START Provided data

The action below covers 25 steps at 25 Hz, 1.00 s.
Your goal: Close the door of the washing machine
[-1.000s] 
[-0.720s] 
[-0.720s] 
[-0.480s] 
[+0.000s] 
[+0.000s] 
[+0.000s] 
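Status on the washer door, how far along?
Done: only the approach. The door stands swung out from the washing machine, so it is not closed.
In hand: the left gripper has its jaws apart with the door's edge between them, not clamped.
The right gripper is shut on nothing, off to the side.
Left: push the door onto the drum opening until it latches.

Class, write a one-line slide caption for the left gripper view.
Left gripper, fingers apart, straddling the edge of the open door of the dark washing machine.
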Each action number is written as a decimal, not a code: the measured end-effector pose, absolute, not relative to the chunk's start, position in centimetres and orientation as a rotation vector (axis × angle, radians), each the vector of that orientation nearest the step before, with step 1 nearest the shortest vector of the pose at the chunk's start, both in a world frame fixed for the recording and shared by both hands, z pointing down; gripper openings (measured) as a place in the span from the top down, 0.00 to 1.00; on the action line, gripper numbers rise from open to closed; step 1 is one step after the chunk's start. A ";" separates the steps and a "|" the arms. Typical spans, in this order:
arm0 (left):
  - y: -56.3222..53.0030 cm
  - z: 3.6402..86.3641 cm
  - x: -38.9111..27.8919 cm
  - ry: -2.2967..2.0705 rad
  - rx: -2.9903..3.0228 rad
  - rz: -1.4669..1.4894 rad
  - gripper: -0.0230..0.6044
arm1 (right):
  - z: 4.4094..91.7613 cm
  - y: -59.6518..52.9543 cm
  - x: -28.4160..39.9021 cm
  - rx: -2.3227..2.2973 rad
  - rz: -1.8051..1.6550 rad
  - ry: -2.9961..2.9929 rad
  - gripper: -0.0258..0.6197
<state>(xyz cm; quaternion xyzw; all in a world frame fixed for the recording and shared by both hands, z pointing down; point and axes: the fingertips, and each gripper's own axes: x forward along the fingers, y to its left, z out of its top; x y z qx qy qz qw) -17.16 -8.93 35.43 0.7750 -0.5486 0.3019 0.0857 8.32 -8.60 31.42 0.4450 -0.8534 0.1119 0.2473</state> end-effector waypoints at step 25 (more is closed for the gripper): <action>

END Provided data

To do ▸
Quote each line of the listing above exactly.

Answer for the task ▸
The action below covers 25 steps at 25 Hz, 1.00 s.
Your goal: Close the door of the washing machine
[-1.000s] 
[-0.720s] 
[-0.720s] 
[-0.480s] 
[+0.000s] 
[+0.000s] 
[+0.000s] 
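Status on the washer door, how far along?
Done: only the approach. The door stands swung out from the washing machine, so it is not closed.
In hand: the left gripper has its jaws apart with the door's edge between them, not clamped.
The right gripper is shut on nothing, off to the side.
Left: push the door onto the drum opening until it latches.

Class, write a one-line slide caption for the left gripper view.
Left gripper, fingers apart, straddling the edge of the open door of the dark washing machine.
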Each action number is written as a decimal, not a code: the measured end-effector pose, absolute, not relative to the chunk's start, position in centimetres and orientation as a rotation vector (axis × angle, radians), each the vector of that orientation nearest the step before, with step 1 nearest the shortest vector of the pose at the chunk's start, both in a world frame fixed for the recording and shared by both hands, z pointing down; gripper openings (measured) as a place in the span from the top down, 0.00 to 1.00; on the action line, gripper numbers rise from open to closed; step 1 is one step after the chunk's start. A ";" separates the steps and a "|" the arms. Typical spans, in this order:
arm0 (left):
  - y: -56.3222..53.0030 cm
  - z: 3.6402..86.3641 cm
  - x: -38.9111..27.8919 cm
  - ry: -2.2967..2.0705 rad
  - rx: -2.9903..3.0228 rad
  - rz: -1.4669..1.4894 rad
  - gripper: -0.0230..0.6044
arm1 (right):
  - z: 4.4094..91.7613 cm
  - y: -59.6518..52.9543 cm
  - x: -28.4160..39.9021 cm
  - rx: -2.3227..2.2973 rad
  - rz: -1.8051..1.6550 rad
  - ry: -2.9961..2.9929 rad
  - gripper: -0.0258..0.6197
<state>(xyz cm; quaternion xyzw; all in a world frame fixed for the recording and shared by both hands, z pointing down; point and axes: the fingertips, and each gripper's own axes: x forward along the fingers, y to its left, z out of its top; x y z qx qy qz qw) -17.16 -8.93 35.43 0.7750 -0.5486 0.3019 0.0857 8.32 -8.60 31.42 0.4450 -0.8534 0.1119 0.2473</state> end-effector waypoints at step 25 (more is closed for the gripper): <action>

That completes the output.